Assignment: For the string "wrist", state the number of lines in the data that contain it, and nothing else.

---------------

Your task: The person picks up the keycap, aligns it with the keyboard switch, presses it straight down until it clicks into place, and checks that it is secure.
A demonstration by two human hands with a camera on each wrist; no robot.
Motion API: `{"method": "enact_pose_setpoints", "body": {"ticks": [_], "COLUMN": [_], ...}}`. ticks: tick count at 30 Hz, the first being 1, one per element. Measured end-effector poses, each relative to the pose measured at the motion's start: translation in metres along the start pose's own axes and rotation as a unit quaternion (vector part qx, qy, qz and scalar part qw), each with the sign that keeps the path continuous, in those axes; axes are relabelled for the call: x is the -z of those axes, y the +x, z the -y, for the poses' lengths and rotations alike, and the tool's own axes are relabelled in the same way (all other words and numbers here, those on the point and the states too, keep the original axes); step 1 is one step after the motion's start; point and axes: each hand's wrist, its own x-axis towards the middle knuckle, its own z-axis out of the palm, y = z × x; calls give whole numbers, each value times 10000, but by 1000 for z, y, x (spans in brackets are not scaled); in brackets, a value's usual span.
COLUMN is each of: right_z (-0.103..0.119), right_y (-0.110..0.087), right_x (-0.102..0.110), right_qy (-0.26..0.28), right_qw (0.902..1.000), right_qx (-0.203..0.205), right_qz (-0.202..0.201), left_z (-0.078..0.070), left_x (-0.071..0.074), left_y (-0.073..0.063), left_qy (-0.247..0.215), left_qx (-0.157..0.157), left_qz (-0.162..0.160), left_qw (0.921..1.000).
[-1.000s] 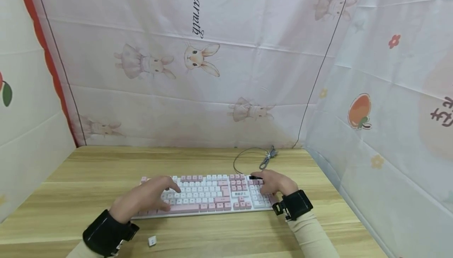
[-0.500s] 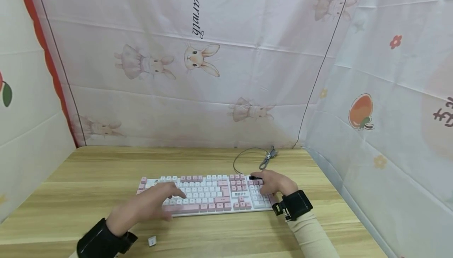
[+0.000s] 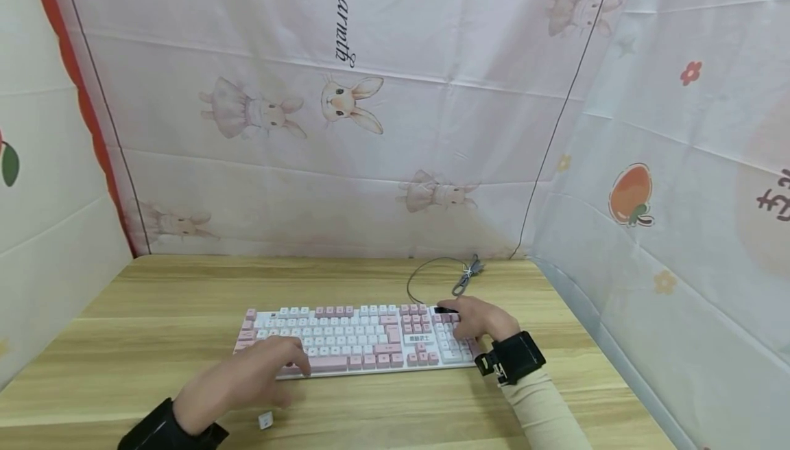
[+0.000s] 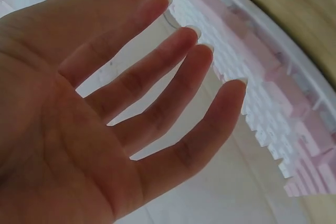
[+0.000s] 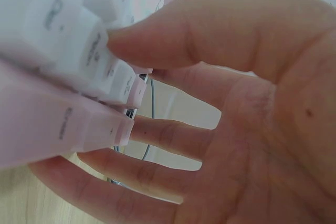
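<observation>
A pink and white keyboard (image 3: 345, 340) lies on the wooden table, its long side facing me. My right hand (image 3: 484, 320) holds its right end: the thumb (image 5: 157, 40) rests on the white number keys, and the other fingers (image 5: 147, 174) reach round the side edge. Above the keyboard's front left corner hovers my left hand (image 3: 247, 374), fingers spread and slightly bent, with nothing in the palm. A loose white keycap (image 3: 265, 420) sits on the table below that hand. A black strip (image 3: 446, 310) shows at the keyboard's top right, close to the right fingertips.
A grey cable (image 3: 426, 268) runs from the back of the keyboard to a tied bundle (image 3: 467, 275). Printed cloth (image 3: 321, 217) hangs behind the table (image 3: 185, 292), and more cloth (image 3: 685, 230) closes off the right side.
My left hand has drawn back from the keys toward the front left, uncovering the keyboard's left part. The right hand, keyboard and loose keycap have stayed in place.
</observation>
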Motion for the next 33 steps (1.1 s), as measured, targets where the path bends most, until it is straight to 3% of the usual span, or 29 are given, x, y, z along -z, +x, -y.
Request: {"method": "enact_pose_setpoints", "body": {"ticks": [7,13,16,25,30,33], "right_z": [-1,-1,0,0,0,0], "right_y": [0,0,0,-1,-1,0], "right_x": [0,0,0,1,1,0], "right_qy": [-19,-22,-5,-28,5,16], "right_qw": [10000,10000,10000,10000,10000,10000], "right_qx": [-54,-73,-57,-35,-33,-43], "right_qz": [12,28,34,40,37,24], "left_z": [4,3,3,4,4,5], "left_x": [-11,-16,-18,-19,-17,-17], "left_y": [-8,-14,-16,-20,-20,-19], "left_qy": [-59,-195,-10,-83,-447,-427], "left_qx": [-66,293,257,309,637,665], "left_qz": [141,224,139,51,286,354], "left_qw": [9999,9991,9996,9995,9966,9962]}}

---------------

Solution to the exercise: 2